On the other hand, though, that’s a two-sided coin for Ehlinger, who resorted to hero ball a bit too often, resulting in critical sacks that didn’t align with his experience at the position.
Ehlinger’s greatest quality may be his intangibles, but that may also be his greatest detriment as he prepares for the NFL. Ehlinger’s a natural leader who became the heart of the team even as a freshman, and he played accordingly until his final appearance. He owns a reputation as a fierce competitor who thrives in the moment and through adversity, oftentimes almost singlehandedly willing Texas to wins. Ehlinger’s charisma helped him become one of the most beloved Longhorns in recent memory, so it’s no surprise that he was mentioned among those excelling throughout the interview portion of the draft process.
But in a vacuum, that’s largely what Ehlinger is most known for — that and his bullish ability to beat teams with his legs — which explains the seemingly unending national comparisons to former Florida Gators star Tim Tebow.
The other side of the comparison? The murmurs of an inconsistent, inaccurate passer with flawed mechanics. The similarities between the two allowed each to blossom into college stars — of course, Tebow more so than Ehlinger — before Tebow’s underwhelming NFL career ended after only 35 appearances, so the challenge at hand for Ehlinger is to overcome the criticisms about his arm strength and accuracy, though adequate, as well as his mechanics.

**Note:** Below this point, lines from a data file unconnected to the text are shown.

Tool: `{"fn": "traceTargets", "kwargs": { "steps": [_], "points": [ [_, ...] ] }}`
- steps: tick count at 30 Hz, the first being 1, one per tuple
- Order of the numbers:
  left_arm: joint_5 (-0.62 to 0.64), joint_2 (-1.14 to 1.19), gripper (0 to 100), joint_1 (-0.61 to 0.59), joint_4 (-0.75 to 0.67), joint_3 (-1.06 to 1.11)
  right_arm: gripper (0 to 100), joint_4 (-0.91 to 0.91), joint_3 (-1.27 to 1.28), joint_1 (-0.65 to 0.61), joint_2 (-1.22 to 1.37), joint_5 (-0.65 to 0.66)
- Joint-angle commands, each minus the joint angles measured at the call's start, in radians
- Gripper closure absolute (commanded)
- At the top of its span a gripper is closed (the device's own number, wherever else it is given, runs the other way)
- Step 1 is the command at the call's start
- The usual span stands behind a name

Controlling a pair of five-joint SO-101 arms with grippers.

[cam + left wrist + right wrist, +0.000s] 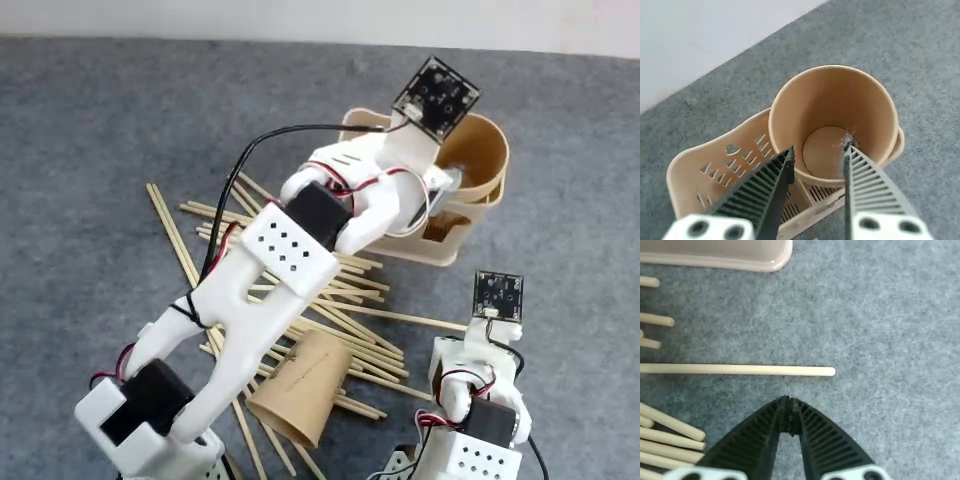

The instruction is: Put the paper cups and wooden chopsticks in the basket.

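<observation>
A tan paper cup (832,95) is seen standing upright at one end of the beige slotted plastic basket (695,172). The left gripper (819,148) is poised over its rim, jaws spread wide, with one fingertip (848,148) over the cup's inside. A second tan paper cup (300,388) is laid on its side across the scattered wooden chopsticks (352,300) on the grey counter (90,130). The right gripper (790,416) is closed on nothing, just beside a single chopstick (740,370).

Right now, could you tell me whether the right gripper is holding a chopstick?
No, the right gripper is shut on nothing, and the nearest chopstick lies flat just beyond its tips, untouched.
</observation>
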Motion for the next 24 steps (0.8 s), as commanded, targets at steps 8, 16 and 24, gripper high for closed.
{"fn": "traceTargets", "kwargs": {
  "steps": [8,16,24],
  "points": [
    [0.005,-0.030,83,0.018,-0.058,0.015,99.3,-0.001,0.120,0.010,-0.012,0.002],
    [0.002,-0.087,83,0.016,0.143,-0.183,99.3,-0.001,0.120,0.010,-0.012,0.002],
    [0.002,-0.252,83,0.018,0.445,-0.205,99.3,-0.001,0.120,0.010,-0.012,0.002]
  ]
}}
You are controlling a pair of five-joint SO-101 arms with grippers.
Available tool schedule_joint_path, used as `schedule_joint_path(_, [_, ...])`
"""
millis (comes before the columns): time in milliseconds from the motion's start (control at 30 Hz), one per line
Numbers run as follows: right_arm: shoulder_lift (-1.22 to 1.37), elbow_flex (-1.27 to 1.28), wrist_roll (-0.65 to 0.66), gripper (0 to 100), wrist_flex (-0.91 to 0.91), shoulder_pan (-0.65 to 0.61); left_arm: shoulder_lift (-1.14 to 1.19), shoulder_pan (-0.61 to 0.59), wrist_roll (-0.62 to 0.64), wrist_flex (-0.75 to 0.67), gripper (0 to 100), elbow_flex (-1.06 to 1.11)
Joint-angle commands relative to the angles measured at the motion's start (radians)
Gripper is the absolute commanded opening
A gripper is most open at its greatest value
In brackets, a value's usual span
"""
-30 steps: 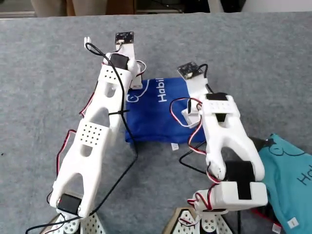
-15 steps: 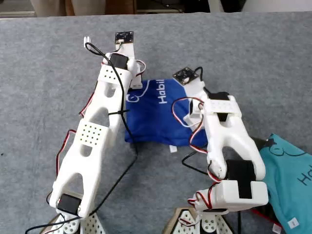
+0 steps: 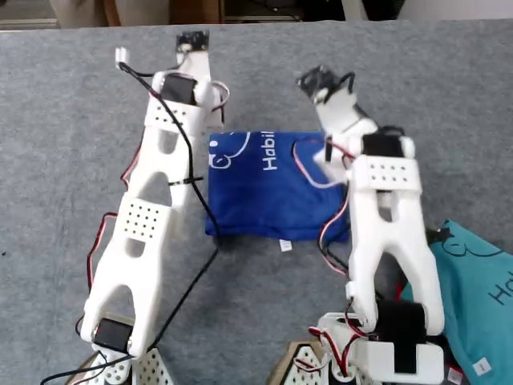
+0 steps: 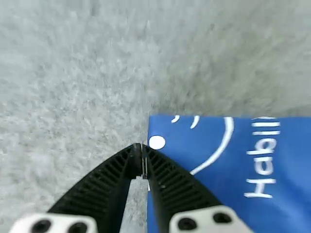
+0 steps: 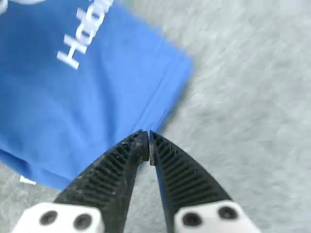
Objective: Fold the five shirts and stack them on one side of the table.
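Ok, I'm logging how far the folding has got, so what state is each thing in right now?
blue shirt: folded, lying flat on the table.
teal shirt: lying on the table, cut off by the high view's edge; can't tell whether it is folded.
left gripper: shut, empty, at the blue shirt's corner.
right gripper: shut, empty, at the blue shirt's edge.

A robotics lab or maker's workshop, it seems: a desk [image 3: 64,120] covered in grey felt carries a white printed left arm [image 3: 148,233] and right arm [image 3: 393,233] with bare wiring [image 3: 309,164].
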Motion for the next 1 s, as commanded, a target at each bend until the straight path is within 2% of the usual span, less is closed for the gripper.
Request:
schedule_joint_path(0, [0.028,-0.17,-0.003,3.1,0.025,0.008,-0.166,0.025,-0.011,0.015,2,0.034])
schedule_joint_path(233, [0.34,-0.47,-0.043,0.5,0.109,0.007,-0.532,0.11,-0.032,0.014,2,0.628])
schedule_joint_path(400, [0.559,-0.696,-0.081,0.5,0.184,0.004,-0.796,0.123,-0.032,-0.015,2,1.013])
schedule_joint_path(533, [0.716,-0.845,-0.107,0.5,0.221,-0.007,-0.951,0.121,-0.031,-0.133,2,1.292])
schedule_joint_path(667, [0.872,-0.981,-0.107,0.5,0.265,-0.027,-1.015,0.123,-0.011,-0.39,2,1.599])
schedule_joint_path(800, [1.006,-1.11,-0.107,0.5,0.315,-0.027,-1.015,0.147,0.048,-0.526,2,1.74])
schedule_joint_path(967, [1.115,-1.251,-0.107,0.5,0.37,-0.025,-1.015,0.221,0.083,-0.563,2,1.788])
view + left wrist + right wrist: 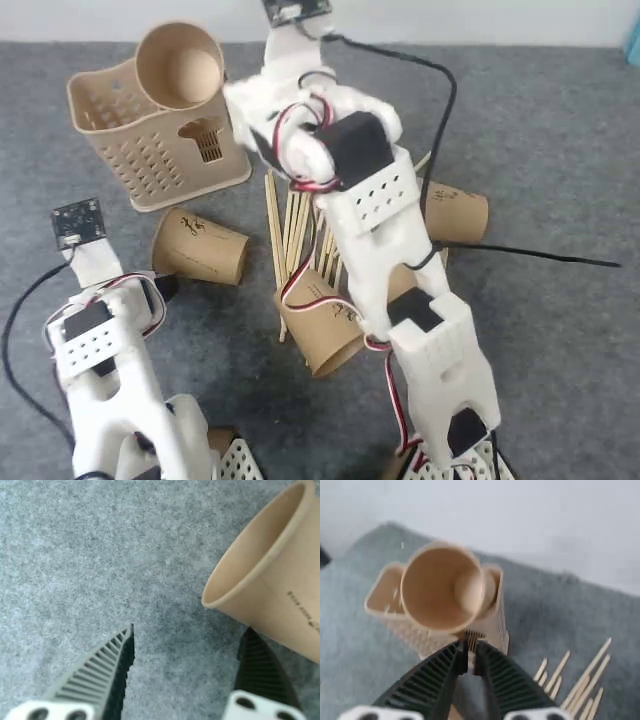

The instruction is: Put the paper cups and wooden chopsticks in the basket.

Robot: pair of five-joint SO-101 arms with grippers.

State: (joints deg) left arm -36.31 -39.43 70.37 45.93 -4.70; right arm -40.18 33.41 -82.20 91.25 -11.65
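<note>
The beige slotted basket (110,120) stands at the back left. My right gripper (228,92) is shut on the rim of a paper cup (180,65), holding it over the basket's right end; the right wrist view shows the cup (442,587) tilted open-side toward the camera above the basket (380,597). Wooden chopsticks (290,225) lie in a loose bundle under the right arm. Three more cups lie on their sides: one front of the basket (200,245), one mid-table (320,330), one to the right (458,215). My left gripper (187,645) stands open just beside the first cup's mouth (270,580).
Grey carpet-like cloth covers the table. A black cable (450,110) loops across the back right, and another runs along the right side (540,255). Both arm bases stand at the front edge. A pale wall (520,515) rises behind the basket.
</note>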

With the NFL Draft set to start on Thursday, Ehlinger projects as a backup whose skill set and frame could see him serve as a specialist, as well. Depending on his development as he transitions into the league, it’s quite possible — even likely — that Ehlinger can become a mainstay on an NFL roster as a serviceable game manager and enjoy a career similar to that of Colt McCoy, who has completed 60.7 percent of his career attempts and tallied 6,455 yards and 30 touchdowns.